Bagaimana jika dihadapkan dengan penciptanya? Yang menyertakan pada penciptaannya hikmah dan rahasia yang dikehendaki-Nya. Yang menahan langit dan bumi agar tidak bergerak dengan tanpa merasa lelah dan letih. Oleh karena itu Dia berfirman, “…dan Dia tidak merasa berat dalam menjaga keduanya, dan Dia Mahatinggi…” dengan Dzat-Nya Dia bersemayam di atas ‘Arsy, yang Mahatinggi dengan kekuasaan-Nya terhadap seluruh makhluk, Yang Mahatinggi dengan kekuasaan-Nya karena kesempurnaan sifat-Nya. Mahabesar sehingga menjadi kecil dan remeh kedaulatan para diktator jika dihadapkan dengan kebesaran kekuasaan-Nya, kesombongan raja-raja yang congkak menjadi kecil di samping keagungan-Nya. Mahasuci Dzat yang memiliki kebesaran yang Agung nan tiada tara, Yang menundukkan dan menguasai segala sesuatu.” [Tafsir as-Sa’di hal. 110]

Kesimpulan Point dari Pembahasan di atas adalah :
  • Semua ayat al-Qur’an agung.
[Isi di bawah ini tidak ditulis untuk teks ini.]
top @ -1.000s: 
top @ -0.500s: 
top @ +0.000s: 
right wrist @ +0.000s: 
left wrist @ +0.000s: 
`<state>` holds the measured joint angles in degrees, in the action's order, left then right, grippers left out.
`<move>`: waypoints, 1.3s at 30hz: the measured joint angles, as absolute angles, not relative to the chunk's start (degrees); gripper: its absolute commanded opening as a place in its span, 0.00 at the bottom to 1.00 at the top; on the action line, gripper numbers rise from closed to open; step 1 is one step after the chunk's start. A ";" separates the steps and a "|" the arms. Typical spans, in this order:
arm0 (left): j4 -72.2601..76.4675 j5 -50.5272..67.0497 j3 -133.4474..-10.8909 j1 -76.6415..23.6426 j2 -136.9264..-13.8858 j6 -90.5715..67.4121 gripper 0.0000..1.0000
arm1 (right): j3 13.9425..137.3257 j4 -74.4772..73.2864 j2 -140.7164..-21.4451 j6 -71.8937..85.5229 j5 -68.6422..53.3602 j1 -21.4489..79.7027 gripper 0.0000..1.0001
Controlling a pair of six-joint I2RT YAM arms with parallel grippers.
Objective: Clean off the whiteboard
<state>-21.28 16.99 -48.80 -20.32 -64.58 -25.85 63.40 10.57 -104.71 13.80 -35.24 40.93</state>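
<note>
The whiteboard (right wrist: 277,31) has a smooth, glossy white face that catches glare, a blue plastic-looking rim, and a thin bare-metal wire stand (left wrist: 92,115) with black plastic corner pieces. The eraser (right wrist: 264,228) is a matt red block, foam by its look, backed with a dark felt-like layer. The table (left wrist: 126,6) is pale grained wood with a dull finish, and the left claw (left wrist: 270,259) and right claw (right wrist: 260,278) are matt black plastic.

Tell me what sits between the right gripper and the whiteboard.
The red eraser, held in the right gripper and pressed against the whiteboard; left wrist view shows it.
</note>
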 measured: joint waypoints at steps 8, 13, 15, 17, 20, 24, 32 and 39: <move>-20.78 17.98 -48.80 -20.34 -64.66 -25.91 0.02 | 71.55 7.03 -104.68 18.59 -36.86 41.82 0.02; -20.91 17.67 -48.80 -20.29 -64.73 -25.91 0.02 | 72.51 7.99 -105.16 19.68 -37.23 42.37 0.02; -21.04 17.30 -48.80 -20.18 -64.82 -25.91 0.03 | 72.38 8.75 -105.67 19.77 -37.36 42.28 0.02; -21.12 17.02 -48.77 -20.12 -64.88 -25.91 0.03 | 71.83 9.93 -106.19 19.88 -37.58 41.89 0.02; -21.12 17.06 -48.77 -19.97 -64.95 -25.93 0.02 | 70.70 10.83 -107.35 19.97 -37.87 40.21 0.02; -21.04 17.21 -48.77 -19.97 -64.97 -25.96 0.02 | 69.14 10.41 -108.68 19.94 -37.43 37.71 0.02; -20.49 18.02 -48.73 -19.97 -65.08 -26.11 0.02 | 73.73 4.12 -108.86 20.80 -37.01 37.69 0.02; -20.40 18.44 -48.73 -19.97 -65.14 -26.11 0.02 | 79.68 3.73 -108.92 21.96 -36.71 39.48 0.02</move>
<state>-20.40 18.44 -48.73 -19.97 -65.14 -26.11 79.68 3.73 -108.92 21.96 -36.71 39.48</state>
Adapun ayat yang paling agung adalah ayat kursi.
  • Disunnahkan untuk membaca ayat ini setiap selesai shalat wajib, pada dzikir pagi dan sore, dan sebelum tidur.
  • Penegasan kalimat tauhid.
  • Arti al-Hayyu dan al-Qayyum yang menunjukkan seluruh nama Allah yang lain.
  • Semua bentuk kekurangan harus dinafikan dari Allah.
  • Arti syafaat dan syarat memperolehnya.
  • Ilmu Allah sangat sempurna.
  • Kita hanya menetapkan untuk Allah nama dan sifat yang ditetapkan oleh Allah dan RasulNya sesuai dengan keagungan dan kemuliaanNya, tanpa menyerupakannya dengan nama dan sifat makhluk.
  • Arti dan keagungan kursi Allah.
  • Ketinggian dan keagungan Allah dalam dzat dan kedudukan.
  • Kesalahan orang yang mengatakan Allah ada di mana-mana.
  • Penetapan banyak nama dan sifat Allah yang menunjukkan kemuliaan dan kesempurnaan-Nya.